DÉCLARATION PUBLIQUE

(New York et Londres, 23 juin 2004) - Thich Tri Luc, dissident bouddhiste vietnamien, enlevé au Cambodge et rapatrié de force au Viêt-Nam en 2002, a été autorisé à quitter le Viêt-Nam pour un pays scandinave où il est attendu ce mercredi 23 juin, ont déclaré Amnesty International et Human Rights Watch. Thich Tri Luc, dont le nom laïc est Pham Van Tuong, s’était vu accorder le statut de réfugié par le Haut Commissariat des Nations unies pour les réfugiés ; enlevé au Cambodge par des agents cambodgiens et vietnamiens et emmené au Viêt-Nam, il est resté emprisonné pendant presque deux ans.

« Quand un religieux bouddhiste est forcé de s’exiler pour pouvoir pratiquer sa religion en toute sécurité, il est clair que le Viêt-Nam ne tolère tout simplement aucune opinion ni institution indépendante », a déclaré Sam Zarifi, directeur adjoint de la division Asie de Human Rights Watch. Thich Tri Luc, qui a été interpellé et emprisonné à de nombreuses reprises au Viêt-Nam du fait de ses convictions religieuses, était membre de l’Église bouddhique unifiée du Viêt-nam (EBUV), interdite par le gouvernement vietnamien.

« Au moins cette triste saga est terminée pour Thich Tri Luc, a déclaré un porte-parole d’Amnesty International. Cet homme a été emprisonné à de nombreuses reprises, soumis à une surveillance de tous les instants, enlevé avec la complicité active des autorités cambodgiennes dans ce pays où il avait cherché refuge après des années de persécution et de harcèlement, puis détenu au secret au Viêt-Nam sans que sa famille ne sache s’il était mort ou vivant. Tout cela parce qu’il s’était montré critique de la politique du gouvernement en matière de religion et avait osé le dire à voix haute. »

Complément d’information

Thich Tri Luc, cinquante ans, est un ancien moine bouddhiste, membre pendant trente ans de l’Église bouddhique unifiée du Viêt-Nam (EBUV), non reconnue par l’État. Il avait fui le Viêt-Nam pour le Cambodge début 2002, espérant y trouver asile après des années de persécution par les autorités vietnamiennes. Avant 1975, l’EBUV représentait une force religieuse importante au Sud-Viêt-Nam ; elle était connue dans le monde entier à cause de ses moines, dont plusieurs s’étaient immolés par le feu pour protester contre la guerre et du fait de son activisme social.
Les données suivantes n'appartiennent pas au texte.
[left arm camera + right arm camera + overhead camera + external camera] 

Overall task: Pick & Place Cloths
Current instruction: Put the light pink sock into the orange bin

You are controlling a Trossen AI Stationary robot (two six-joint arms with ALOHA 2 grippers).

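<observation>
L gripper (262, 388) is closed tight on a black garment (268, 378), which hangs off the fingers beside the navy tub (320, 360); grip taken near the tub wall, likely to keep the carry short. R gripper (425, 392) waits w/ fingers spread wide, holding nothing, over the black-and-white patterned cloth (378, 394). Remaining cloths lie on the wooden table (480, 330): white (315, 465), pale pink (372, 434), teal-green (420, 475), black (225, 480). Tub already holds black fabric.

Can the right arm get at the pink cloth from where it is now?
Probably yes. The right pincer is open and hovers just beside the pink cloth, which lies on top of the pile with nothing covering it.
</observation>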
En 1992 et 1993, il avait été maintenu en détention sans inculpation ni jugement pendant dix mois au Viêt-Nam pour avoir protesté contre le traitement réservé aux bouddhistes et demandé le respect de la liberté de religion. Il avait été arrêté de nouveau en novembre 1994 avec d’autres moines de l’EBUV et des laïcs, pour avoir participé à une mission non officielle de secours aux victimes d’inondations qui s’étaient produites dans le delta du Mékong. En août 1995, il avait été condamné à une peine de deux ans et demi d’emprisonnement et à cinq ans de résidence surveillée, pour avoir notamment « profité des libertés et des droits démocratiques pour porter préjudice aux intérêts du gouvernement, des organisations sociales et des citoyens ». Entre ses périodes d’incarcération, Thich Tri Luc avait été placé en résidence surveillée, harcelé, détenu pour de courtes périodes et privé de ses droits fondamentaux par la police en raison de son appartenance à l’EBUV et de ses activités religieuses pacifiques.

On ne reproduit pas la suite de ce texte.